Ce qui ne me laisse guère de place pour la châtier sévèrement. Je ne peux pas condamner une initiative aussi efficace sans envoyer le mauvais message à la flotte. Si je fais de l’obéissance la seule vertu qui compte, je risque d’imposer une philosophie du combat au moins aussi nocive que le chaos indiscipliné que j’ai découvert à mon arrivée. Ai-je envie d’une flotte composée d’officiers comme le capitaine Vente, à qui, apparemment, on doit ânonner tout ce qu’on exige de lui ? Il faut que je trouve un moyen légitime de le relever de son commandement de l’Invulnérable, mais je n’ai encore rien sous la main.

À cette heure tardive, les gens étaient bien moins nombreux dans les coursives, et ceux encore debout se trouvaient pour la plupart à leur poste, de sorte que, lorsqu’une femme tourna un angle devant lui, Geary la repéra aussitôt.

Rione.

Elle hésita un instant puis se porta à sa rencontre jusqu’à ce que tous deux se retrouvent face à face.

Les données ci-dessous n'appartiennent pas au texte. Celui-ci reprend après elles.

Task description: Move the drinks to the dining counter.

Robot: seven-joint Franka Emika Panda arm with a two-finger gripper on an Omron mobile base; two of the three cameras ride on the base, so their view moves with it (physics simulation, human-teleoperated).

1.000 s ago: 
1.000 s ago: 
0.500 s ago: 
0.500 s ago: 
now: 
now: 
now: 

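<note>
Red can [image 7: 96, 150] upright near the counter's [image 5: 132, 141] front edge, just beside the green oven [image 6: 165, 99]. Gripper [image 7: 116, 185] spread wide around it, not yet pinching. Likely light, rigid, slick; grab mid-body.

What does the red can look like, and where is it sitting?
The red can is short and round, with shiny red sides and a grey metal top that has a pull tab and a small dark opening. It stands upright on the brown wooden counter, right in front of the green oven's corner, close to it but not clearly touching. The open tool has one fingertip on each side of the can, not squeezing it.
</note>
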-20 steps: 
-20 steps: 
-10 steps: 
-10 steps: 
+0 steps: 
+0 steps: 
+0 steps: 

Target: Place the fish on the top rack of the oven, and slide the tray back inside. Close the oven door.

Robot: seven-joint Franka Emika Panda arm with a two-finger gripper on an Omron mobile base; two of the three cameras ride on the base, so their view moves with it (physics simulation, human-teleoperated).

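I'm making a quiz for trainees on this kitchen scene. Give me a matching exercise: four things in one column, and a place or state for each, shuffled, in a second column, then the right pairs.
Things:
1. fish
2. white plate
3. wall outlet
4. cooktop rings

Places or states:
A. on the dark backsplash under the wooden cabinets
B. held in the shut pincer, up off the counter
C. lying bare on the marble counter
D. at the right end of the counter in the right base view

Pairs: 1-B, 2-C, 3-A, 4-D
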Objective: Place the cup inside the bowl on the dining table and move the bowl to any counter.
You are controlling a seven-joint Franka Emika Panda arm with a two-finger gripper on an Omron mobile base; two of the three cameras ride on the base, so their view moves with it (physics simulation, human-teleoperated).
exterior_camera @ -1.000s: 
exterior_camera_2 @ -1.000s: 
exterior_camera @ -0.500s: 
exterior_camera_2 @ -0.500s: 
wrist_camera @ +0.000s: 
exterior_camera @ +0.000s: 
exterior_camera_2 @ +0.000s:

« Comment allez-vous ? demanda Geary.

— J’ai connu pire. »

Poussée de culpabilité. « Y a-t-il quelque chose que je puisse dire ou faire ?

— J’en doute. C’est ce que vous avez fait, ce que nous avons fait ensemble, qui a conduit à cette situation. » Elle détourna les yeux. « Vous n’êtes pas fautif. Vous ne le seriez même pas si vous m’aviez traînée dans votre lit, parce que j’étais consentante. En vérité, c’est moi qui vous ai séduit et non l’inverse. Mais il ne s’agit pas seulement de moi et de ce que nous avons partagé. » Rione baissa les yeux, amère. « Quelque chose a changé en lui. Il est plus sombre, plus dur, plein de rancœur.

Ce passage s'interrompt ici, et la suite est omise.